Input records ::
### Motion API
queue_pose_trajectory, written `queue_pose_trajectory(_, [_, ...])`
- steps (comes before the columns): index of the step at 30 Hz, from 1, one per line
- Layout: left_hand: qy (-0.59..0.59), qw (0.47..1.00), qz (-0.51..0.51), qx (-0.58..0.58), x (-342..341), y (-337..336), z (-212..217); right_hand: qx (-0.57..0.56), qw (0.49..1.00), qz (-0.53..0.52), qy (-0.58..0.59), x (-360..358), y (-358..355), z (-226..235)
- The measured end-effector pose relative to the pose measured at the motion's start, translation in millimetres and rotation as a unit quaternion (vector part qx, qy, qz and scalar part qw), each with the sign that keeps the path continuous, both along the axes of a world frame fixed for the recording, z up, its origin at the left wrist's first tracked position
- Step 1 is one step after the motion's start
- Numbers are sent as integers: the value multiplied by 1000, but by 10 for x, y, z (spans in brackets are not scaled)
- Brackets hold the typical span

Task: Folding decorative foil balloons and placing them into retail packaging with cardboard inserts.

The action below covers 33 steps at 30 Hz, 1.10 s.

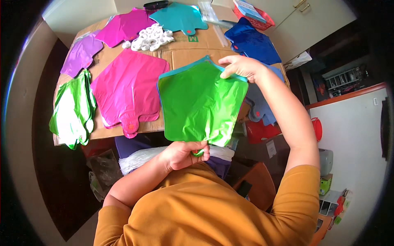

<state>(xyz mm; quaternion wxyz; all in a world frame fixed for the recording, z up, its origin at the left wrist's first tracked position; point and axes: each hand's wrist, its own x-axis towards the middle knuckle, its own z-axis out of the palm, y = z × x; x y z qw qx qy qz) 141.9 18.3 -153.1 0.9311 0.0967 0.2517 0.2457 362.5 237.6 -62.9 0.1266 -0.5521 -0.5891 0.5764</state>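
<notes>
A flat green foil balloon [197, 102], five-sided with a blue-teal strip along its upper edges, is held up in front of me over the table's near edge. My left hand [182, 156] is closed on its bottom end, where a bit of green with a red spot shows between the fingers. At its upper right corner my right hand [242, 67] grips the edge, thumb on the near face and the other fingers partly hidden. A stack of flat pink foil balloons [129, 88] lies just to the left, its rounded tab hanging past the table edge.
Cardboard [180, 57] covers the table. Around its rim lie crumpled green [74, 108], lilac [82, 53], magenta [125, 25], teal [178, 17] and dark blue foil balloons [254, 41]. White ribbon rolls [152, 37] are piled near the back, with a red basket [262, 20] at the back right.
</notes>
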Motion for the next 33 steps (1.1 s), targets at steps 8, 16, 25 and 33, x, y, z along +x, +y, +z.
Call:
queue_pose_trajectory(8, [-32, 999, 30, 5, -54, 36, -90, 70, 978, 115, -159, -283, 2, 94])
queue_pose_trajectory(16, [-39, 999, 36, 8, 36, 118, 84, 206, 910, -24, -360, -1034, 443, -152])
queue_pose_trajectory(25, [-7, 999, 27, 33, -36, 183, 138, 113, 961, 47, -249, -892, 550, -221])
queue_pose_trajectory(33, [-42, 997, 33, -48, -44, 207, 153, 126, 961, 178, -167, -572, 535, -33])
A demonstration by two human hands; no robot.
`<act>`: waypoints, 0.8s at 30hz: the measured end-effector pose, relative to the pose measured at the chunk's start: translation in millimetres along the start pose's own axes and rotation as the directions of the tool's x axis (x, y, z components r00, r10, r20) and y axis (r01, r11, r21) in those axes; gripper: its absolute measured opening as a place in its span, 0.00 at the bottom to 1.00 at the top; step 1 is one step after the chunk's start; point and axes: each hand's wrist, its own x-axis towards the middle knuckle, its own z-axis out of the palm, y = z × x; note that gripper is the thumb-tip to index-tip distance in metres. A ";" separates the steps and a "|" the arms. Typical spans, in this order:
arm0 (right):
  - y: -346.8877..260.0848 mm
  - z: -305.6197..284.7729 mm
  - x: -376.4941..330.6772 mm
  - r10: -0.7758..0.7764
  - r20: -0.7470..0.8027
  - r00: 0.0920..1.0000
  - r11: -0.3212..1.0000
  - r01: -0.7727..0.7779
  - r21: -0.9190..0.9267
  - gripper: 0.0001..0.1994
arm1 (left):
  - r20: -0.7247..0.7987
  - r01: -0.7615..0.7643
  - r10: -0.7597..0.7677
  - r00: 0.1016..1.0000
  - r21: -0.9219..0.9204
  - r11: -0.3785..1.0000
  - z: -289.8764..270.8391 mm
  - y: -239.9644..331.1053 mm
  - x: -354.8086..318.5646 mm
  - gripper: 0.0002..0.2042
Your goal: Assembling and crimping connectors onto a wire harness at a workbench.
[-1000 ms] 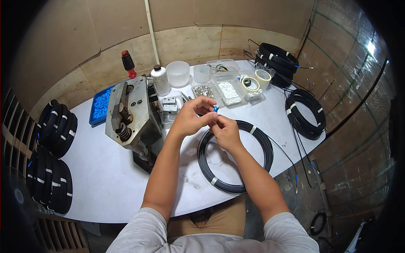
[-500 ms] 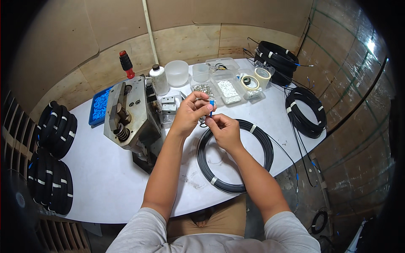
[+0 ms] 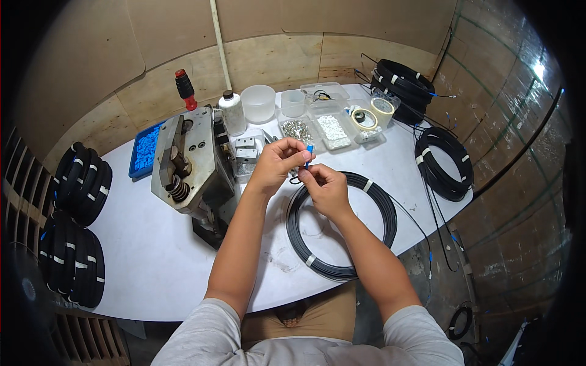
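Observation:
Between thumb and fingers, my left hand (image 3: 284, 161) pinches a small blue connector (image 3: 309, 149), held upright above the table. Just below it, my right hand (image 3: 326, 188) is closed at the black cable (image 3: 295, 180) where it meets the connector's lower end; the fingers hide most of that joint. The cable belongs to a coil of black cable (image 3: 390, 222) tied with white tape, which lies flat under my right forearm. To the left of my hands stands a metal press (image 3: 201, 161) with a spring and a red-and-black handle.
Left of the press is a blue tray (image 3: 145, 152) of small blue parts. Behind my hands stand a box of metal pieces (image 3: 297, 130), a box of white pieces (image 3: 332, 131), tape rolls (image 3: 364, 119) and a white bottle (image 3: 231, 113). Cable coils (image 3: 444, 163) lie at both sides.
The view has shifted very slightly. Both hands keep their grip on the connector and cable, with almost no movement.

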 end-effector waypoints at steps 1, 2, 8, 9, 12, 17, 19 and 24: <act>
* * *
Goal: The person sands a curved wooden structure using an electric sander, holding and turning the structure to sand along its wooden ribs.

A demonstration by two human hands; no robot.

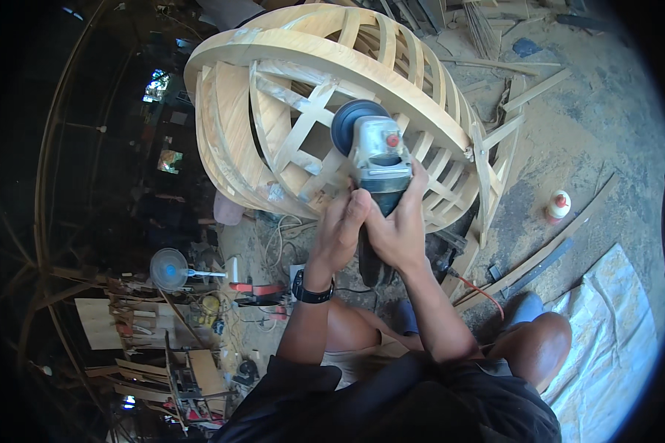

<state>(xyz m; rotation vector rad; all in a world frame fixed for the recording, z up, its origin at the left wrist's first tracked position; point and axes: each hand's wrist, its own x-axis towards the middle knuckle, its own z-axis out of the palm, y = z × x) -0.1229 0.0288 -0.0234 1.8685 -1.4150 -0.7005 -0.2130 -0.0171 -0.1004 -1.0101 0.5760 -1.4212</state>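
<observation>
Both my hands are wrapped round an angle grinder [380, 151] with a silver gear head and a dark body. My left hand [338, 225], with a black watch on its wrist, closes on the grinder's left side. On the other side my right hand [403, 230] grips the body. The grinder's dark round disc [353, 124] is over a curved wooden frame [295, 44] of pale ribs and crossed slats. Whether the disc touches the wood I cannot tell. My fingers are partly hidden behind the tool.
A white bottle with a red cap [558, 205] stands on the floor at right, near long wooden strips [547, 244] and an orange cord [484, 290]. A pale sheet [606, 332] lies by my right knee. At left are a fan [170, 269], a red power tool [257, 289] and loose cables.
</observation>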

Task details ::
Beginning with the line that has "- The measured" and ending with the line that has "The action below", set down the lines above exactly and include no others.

Solution to the problem ::
- The measured end-effector pose relative to the pose measured at the motion's start, translation in millimetres and rotation as a unit quaternion (vector part qx, qy, qz and scalar part qw), each with the sign that keeps the path continuous, both along the axes of a world frame fixed for the recording, z up, its origin at the left wrist's first tracked position
- Step 1 is one step after the motion's start
- Numbers are sent as integers: the value multiplied by 1000, but by 10 for x, y, z (spans in brackets are not scaled)
- Brackets hold the typical span

Task: Folding decorative foil balloons and placing them into retail packaging with cardboard inserts.

The action below covers 33 steps at 30 Hz, 1.10 s.

The complete answer has now been given.